Joshua J. Tewksbury et al. make the case for restoring natural history’s importance to answering questions of public health, food security, and biology as a whole. They see citizen science projects as an important means of working with big data that can’t be developed in the lab or in silico.

As evidence of natural history’s contribution to public health, they relate the anecdote of a simple means of blunting cholera epidemics: filtering drinking water through the cloth of human garments.

The discovery that Vibrio cholerae has free-living populations associated with copepods and other zooplankton (Colwell and Huq 1994) forms the foundation of model predictions of temporal and spatial changes in human cholera outbreaks, because these models are based on the dynamics of the zooplankton and phytoplankton on which they feed. With this natural history in hand, public health experts now use satellite sensors to monitor phytoplankton chlorophyll as an early-warning system for cholera outbreaks. The same discovery also explains why filtering polluted water through cloth is surprisingly effective in reducing exposure to cholera: although the cloth does not capture V. cholerae individually, it filters out the zooplankton to which most V. cholerae are attached (Huq et al. 1996).
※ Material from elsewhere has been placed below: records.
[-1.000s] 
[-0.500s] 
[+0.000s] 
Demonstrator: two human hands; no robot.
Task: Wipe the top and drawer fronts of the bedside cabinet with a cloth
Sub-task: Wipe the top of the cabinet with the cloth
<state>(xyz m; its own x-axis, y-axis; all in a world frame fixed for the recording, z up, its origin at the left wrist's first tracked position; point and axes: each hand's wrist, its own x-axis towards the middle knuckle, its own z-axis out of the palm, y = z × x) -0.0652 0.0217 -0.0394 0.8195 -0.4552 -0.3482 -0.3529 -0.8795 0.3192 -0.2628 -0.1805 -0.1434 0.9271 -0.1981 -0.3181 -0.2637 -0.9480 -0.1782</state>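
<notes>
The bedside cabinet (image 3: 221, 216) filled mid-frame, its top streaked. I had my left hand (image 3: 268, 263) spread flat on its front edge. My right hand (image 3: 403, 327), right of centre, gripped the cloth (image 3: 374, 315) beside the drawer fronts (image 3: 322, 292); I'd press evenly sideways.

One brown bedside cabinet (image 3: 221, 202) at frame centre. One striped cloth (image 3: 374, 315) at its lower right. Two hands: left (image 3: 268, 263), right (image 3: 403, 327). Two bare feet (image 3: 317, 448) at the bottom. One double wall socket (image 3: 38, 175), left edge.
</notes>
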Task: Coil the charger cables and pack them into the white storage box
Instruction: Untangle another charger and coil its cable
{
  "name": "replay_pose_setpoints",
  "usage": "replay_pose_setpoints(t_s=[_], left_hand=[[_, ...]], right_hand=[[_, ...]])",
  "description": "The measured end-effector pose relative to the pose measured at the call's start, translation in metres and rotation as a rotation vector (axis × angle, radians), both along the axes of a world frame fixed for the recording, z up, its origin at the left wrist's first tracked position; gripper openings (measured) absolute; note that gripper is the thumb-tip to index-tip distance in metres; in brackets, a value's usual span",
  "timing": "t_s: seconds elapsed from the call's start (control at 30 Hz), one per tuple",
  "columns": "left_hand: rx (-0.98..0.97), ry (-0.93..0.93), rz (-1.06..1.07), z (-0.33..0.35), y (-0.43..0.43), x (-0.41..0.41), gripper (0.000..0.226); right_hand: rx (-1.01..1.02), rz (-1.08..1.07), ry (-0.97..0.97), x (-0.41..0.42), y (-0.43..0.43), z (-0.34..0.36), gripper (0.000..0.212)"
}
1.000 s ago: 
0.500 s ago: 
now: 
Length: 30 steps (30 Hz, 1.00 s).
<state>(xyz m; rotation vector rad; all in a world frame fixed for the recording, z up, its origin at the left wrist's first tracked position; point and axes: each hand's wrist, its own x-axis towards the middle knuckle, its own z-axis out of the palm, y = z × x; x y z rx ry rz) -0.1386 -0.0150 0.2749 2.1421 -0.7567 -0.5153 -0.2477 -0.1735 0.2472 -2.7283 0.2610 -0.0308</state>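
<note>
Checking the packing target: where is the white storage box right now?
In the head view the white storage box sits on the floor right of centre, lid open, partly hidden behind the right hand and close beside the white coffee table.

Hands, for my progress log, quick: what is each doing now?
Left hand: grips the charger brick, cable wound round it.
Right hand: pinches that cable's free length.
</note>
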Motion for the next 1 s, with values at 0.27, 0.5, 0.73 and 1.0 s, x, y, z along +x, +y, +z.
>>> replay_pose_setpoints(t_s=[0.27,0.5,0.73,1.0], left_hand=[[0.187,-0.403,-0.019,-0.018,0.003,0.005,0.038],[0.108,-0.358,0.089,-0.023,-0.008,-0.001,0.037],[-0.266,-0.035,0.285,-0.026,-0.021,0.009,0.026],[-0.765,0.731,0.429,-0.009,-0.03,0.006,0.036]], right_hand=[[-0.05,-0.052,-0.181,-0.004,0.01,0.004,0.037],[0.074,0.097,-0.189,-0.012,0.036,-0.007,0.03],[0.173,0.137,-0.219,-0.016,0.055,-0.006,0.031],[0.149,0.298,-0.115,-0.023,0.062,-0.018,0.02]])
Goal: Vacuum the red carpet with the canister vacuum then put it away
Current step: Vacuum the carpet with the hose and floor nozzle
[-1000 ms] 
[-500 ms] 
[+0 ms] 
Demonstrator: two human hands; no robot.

And, in the area of natural history and recreation and conservation, the Federal Duck Stamp program gets a shout-out:

It is often the collective focus on natural history by hunters, fishers, wildlife watchers, and conservationists that allows consensus-based management of fish and game species. The waterfowl conservation movement in the United States serves as an example. This partnership was set in motion in the early twentieth century by observations of large-scale duck mortality caused by botulism brought on by invertebrate die-offs in wetlands and by lead poisoning in high-intensity hunting locations. In both cases, observations by hunters and bird watchers alerted managers to the issue. The initial focus on disease was fortunate, because it provided a common enemy, and, at least for botulism, the most effective management centered on the designation of federal and state bird refuge areas in wetlands (Bolen 2000). More generally, the many groups that came together to change state and federal policies around these issues led to the creation of powerful hunting and conservation groups. These collaborations also led to a hunting license fee structure that supports the more-than-500-unit federal wildlife refuge system in the United States. The success of waterfowl conservation efforts, and the hundreds of other species that they support, comes in large part from the diverse interest groups that recognized the importance of basic natural history in setting management and policy objectives and that created a stable funding stream to support the collection of that information.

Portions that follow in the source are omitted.